Furthermore, we need to acknowledge that apropos our susceptibility to cataclysmic outcomes from extreme weather, often the fault is not in our stars but in ourselves. Climate change is advancing quickly enough that right here, right now, we need to build and develop in a way that will provide resilience and be maximally adaptive. Where and how we build houses, roads, bridges, schools and other infrastructure matters. For instance, when the city of Houston had no choice but to periodically release its levees to avoid a more catastrophic break, outcomes would have been better if the water had been able to flow over open floodplains with good drainage rather than impervious concrete prairies. If we develop with an eye towards the future rather than towards short-run gains, we’ll be less subject to the whims of the weather.

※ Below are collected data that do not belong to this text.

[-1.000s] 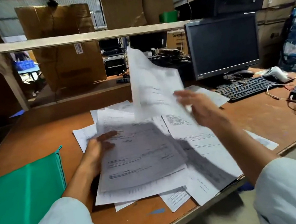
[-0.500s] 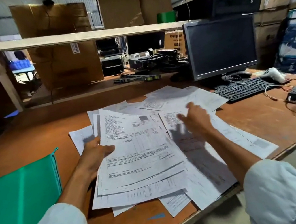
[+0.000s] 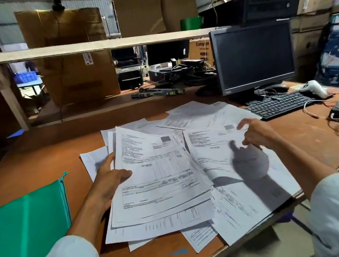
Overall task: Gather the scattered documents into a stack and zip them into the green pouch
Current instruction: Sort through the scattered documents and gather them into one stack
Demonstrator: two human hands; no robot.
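Here, documents (image 3: 160,173) fanned at mid-surface (image 3: 46,151), overhanging the 5 o'clock edge. Left hand (image 3: 108,181) clamping their 9 o'clock margin, presumably as anchor for squaring. Right hand (image 3: 257,135) curled at a loose sheet's (image 3: 210,144) 1 o'clock corner, grip indiscernible. Green pouch (image 3: 25,227) flat at 8 o'clock, within reach.

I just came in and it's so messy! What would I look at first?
A big heap of white papers covers the middle of the brown table, with the left hand gripping a bunch by its left edge and the right hand over the sheets beside it. A bright green pouch lies flat at the left, and a dark monitor stands at the back right.
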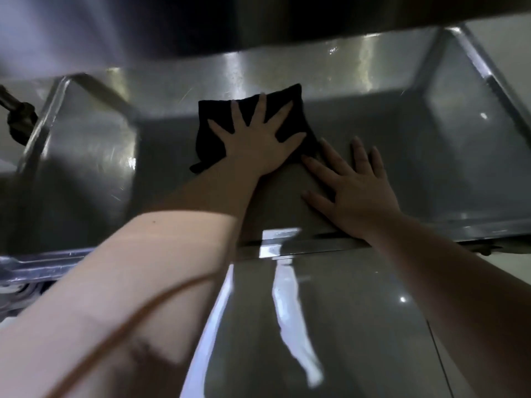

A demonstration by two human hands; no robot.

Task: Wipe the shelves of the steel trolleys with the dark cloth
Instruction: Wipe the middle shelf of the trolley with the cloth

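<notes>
**Q:** Left side first. What's the hand doing?
**A:** My left hand (255,139) is flat, palm down, with all five fingers splayed wide. It presses on the dark cloth (209,147). No finger curls round it and there's no pinch.

**Q:** And the cloth?
**A:** It's black, soft and matte, a rumpled rough square. It lies flat on the lower shelf (402,156) of the trolley, near the back wall. It sticks out past my fingertips, and a corner trails out to the left of my wrist.

**Q:** Right hand?
**A:** My right hand (356,193) is flat too, with the fingers straight and a little apart. The palm rests on bare steel and it holds nothing. It sits just right of the cloth and nearer to me. The index fingertip is at the cloth's right edge, but I can't tell if it touches.

**Q:** Surfaces?
**A:** The shelf is dull grey brushed steel, tray-shaped, with raised sides and fine scratches that catch the light. My right wrist crosses its shiny front rim (287,248). The upper shelf (258,24) hangs overhead, dark and blurred. The floor (359,326) nearest me is glossy grey tile with white glare streaks.
</notes>
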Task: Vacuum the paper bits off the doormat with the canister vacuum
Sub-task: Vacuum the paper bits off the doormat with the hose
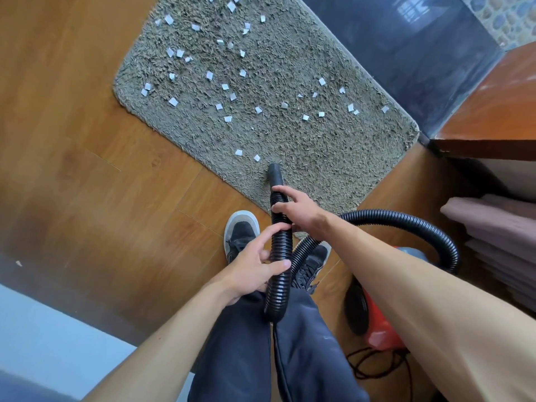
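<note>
Left hand (255, 268) fingers curled round black hose (280, 256), right hand (298, 210) fingers gripping it nearer nozzle (274, 174), on doormat (333, 158)

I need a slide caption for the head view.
Left hand and right hand grip the vacuum hose, nozzle aimed at paper bits on the doormat.

1. Left hand (252, 268) and right hand (298, 211): both bare; left forearm (174, 329) and right forearm (420, 285) bare up to the frame edges.
2. Trousers (240, 343): dark navy, loose cloth, creased along both legs; a few pale specks on the right leg.
3. Left shoe (240, 230): black upper, black laces, pale grey toe cap and sole rim; right shoe (313, 265): same colours, laces black, partly hidden.
</note>
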Action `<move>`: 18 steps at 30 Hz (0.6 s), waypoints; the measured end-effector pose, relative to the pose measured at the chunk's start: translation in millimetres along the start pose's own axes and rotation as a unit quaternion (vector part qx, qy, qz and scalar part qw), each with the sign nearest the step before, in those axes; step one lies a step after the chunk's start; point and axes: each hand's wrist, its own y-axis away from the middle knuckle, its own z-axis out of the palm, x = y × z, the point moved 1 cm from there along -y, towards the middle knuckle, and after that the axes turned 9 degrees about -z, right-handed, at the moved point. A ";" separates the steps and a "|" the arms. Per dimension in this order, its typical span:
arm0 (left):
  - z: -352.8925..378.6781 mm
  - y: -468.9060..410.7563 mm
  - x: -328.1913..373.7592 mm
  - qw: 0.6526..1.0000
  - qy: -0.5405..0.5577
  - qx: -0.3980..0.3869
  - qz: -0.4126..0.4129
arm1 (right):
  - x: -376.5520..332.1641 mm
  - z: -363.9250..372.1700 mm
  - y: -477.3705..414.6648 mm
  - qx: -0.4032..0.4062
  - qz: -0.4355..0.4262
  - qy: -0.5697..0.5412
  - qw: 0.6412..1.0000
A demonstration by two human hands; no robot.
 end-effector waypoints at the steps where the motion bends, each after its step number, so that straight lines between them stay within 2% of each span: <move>1: 0.3 0.7 0.1 1.000 0.000 0.002 0.004 | -0.8 0.4 -0.7 -0.002 -0.001 0.003 1.000; 18: -27.1 14.7 -11.4 0.993 0.080 0.084 0.037 | -31.4 44.2 -25.3 -0.075 -0.032 0.090 0.993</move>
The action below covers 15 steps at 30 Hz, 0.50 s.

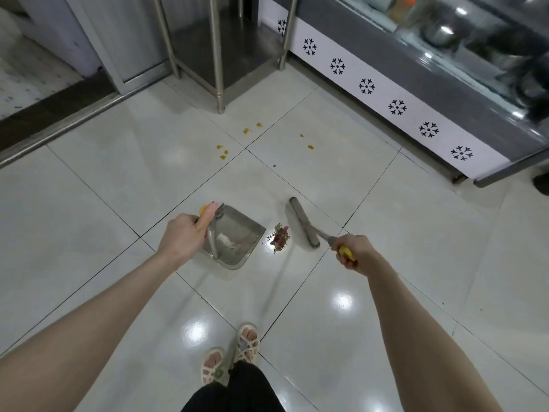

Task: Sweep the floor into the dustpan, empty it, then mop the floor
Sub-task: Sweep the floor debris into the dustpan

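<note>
Gripping the broom (304,226) in the right grip (350,251), the dustpan (234,233) handle in the left grip (184,236); debris pile (279,237) lying on the floor (118,179) between brush head and pan mouth, nearer the right.

A snowflake-patterned display counter (386,93) (pots inside) stands beside steel table legs (220,84).

**Dustpan left, broom right, debris between**

The left hand (185,233) grips the handle of the dustpan (234,237), whose pan lies on the floor (104,203) just right of that grip. The right hand (352,251) grips the broom (304,226); its head sits up-left of the grip. A debris pile (279,237) lies between pan and broom head. Scattered scraps (246,131) lie farther ahead.
</note>
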Available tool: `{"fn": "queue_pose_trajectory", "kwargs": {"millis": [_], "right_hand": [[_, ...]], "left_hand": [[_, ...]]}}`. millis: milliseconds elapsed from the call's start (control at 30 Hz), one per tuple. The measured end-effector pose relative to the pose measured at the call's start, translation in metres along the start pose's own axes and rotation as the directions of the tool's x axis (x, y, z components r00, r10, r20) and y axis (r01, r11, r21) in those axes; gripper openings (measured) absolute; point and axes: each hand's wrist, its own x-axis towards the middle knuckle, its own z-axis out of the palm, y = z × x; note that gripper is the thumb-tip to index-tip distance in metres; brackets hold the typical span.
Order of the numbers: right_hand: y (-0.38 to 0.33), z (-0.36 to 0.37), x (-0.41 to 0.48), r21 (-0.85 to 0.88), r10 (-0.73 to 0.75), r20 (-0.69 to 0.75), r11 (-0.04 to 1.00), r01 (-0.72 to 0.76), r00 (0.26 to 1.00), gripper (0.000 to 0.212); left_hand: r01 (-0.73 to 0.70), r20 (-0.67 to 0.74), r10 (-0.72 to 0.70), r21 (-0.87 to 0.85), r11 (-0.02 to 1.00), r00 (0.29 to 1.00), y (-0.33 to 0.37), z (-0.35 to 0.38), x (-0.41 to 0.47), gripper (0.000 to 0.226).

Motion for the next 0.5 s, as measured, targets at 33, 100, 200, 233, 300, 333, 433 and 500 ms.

There’s a fierce urgency now that the President and his environmental advisers fail to recognize, however. Of course, the administration’s most obvious assault on forward progress was its announcement that the United States would withdraw from the Paris Climate Accords. But Trump has also rolled back an Obama-era regulation requiring that climate change and sea level rise be considered when roads and bridges are built with federal money. He disbanded the Advisory Committee for the National Climate Assessment, which helped policymakers incorporate climate analysis into their work. Leaving aside the fact that Pruitt has sued the EPA 13 times, we can expect little environmental leadership from the White House. Congress and state and local governments will inevitably have to pick up the slack.

Up until now, the consequences of climate change have been worse than even Al Gore’s most dire predictions in “An Inconvenient Truth.” If it continues unchecked, inevitably future conditions will exceed what we can imagine now, potentially including widespread crop failures, the hastened spread of infections diseases, and war precipitated by dwindling natural resources. Refusing to acknowledge the dangerous future we now stare down means that we will be tragically unprepared. Denying climate science is more than a political statement; it puts lives at risk around the globe. Our collective flourishing tomorrow is dependent on the decisions we make today.